Whatever does not kill Bitcoin seems to make it stronger.
One possible explanation for this is that the adverse macroeconomic or market conditions that initially bring Bitcoin down ultimately make Bitcoin look more appealing.
The recent tariff debacle is a good example.
The price of Bitcoin fell nearly 30% from the January peak to the April trough (versus a nearly 20% peak to trough decline in the S&P 500 Index during the same general time frame).
Tariff risk temporarily drained liquidity from markets, which negatively affected the price of Bitcoin. Investors soon came to the realization, however, that Bitcoin is not necessarily a bad asset to have in a trade war context.
Bitcoin’s recovery in April and May was partly driven by the broader recovery in stocks and risk assets.
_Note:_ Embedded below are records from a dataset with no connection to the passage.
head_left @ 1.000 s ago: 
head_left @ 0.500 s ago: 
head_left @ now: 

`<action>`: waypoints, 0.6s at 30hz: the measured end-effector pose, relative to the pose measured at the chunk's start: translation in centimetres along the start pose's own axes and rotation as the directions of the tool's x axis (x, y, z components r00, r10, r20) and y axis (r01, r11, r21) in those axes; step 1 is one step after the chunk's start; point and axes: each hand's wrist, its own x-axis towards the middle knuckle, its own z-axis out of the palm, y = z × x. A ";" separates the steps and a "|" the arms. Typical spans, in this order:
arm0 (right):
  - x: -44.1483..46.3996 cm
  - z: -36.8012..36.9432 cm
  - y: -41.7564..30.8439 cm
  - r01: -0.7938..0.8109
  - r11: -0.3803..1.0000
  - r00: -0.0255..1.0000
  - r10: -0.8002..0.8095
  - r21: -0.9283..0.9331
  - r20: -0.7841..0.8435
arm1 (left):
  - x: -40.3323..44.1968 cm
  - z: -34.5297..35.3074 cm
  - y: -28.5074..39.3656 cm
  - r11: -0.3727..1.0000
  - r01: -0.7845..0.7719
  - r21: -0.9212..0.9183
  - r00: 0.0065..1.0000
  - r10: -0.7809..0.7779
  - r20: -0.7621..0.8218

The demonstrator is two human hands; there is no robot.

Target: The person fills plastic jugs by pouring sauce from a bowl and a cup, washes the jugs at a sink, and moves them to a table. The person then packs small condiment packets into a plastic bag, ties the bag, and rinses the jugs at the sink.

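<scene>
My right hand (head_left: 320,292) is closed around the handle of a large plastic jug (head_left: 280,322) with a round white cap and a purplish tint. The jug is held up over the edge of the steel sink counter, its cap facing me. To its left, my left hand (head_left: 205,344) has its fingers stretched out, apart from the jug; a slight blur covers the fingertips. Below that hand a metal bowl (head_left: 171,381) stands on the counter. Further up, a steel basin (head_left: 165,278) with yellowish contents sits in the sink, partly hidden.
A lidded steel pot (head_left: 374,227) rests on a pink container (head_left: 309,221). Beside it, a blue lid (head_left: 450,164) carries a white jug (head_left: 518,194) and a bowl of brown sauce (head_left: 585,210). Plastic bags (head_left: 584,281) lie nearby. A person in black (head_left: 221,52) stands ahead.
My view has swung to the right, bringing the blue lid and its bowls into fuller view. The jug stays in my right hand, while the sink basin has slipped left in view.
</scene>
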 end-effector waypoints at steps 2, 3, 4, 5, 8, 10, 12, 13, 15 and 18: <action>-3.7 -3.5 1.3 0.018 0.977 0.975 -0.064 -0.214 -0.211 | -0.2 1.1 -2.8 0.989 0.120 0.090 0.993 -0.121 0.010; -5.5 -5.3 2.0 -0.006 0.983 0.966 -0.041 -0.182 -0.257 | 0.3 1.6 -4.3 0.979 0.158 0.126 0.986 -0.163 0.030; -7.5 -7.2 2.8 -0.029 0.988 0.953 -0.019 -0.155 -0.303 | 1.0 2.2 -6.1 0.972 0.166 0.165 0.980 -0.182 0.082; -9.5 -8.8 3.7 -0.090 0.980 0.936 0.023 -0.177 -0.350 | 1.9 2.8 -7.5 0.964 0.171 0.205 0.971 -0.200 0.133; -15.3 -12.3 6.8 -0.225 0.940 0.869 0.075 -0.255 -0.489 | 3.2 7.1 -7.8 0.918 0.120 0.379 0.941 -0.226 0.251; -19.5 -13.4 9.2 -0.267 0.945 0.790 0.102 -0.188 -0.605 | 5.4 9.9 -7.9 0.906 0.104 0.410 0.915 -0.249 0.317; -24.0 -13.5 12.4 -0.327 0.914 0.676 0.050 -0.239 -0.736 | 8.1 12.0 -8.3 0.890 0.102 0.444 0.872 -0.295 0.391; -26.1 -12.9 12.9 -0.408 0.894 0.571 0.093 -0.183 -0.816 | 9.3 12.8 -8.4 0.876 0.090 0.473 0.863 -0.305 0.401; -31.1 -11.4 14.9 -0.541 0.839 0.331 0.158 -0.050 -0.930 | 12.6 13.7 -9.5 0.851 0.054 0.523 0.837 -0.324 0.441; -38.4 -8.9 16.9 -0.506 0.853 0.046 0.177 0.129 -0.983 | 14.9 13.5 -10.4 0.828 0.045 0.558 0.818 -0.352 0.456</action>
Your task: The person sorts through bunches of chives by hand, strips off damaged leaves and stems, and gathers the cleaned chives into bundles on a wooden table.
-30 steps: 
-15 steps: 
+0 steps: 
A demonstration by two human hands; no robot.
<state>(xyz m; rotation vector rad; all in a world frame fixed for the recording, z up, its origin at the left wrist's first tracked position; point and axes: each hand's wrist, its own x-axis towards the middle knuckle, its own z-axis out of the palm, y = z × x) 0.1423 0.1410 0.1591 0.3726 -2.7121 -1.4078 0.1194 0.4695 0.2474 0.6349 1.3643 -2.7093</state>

But it was also the recognition that tariffs could in various ways lead to looser monetary policy and even quantitative easing, which is music to any Bitcoin investor’s ears.
The more fiat money central banks print, the more compelling Bitcoin becomes as a supply-constrained alternative form of financial capital.
Early-stage gold
Bitcoin is often described as “digital gold,” which is a good way to think about it. Bitcoin does not, however, always (or at least immediately) behave like gold, which tends to perform well in “risk off” scenarios.
Bitcoin critics often point to Bitcoin’s “beta” to the stock market—meaning its tendency to move up and down in sympathy with stocks—as evidence that it is not a bona fide uncorrelated store of value asset like gold.
We would counter that Bitcoin is better understood as an emerging store of value asset. From a long-term Bitcoin holder’s standpoint, this is actually a much more attractive designation.
If Bitcoin already behaved totally like gold, and for example tended to go up or stay flat whenever stocks went down, it would probably not have all that much growth left.
At some point, in the perhaps fairly distant future, Bitcoin may in fact behave like gold.
But the reason most investors are interested in Bitcoin is that they perceive it to have many years (if not decades) ahead of it as a high growth asset. If Bitcoin did not also decline when other high growth assets declined, this would suggest that it is not a high growth asset.
Bitcoin’s volatility and correlation to tech stocks in particular signal that it remains a high growth technology play with room to run.
Bitcoin’s market cap, just over $2 trillion, is still just about one-tenth the total market cap of all above-ground gold.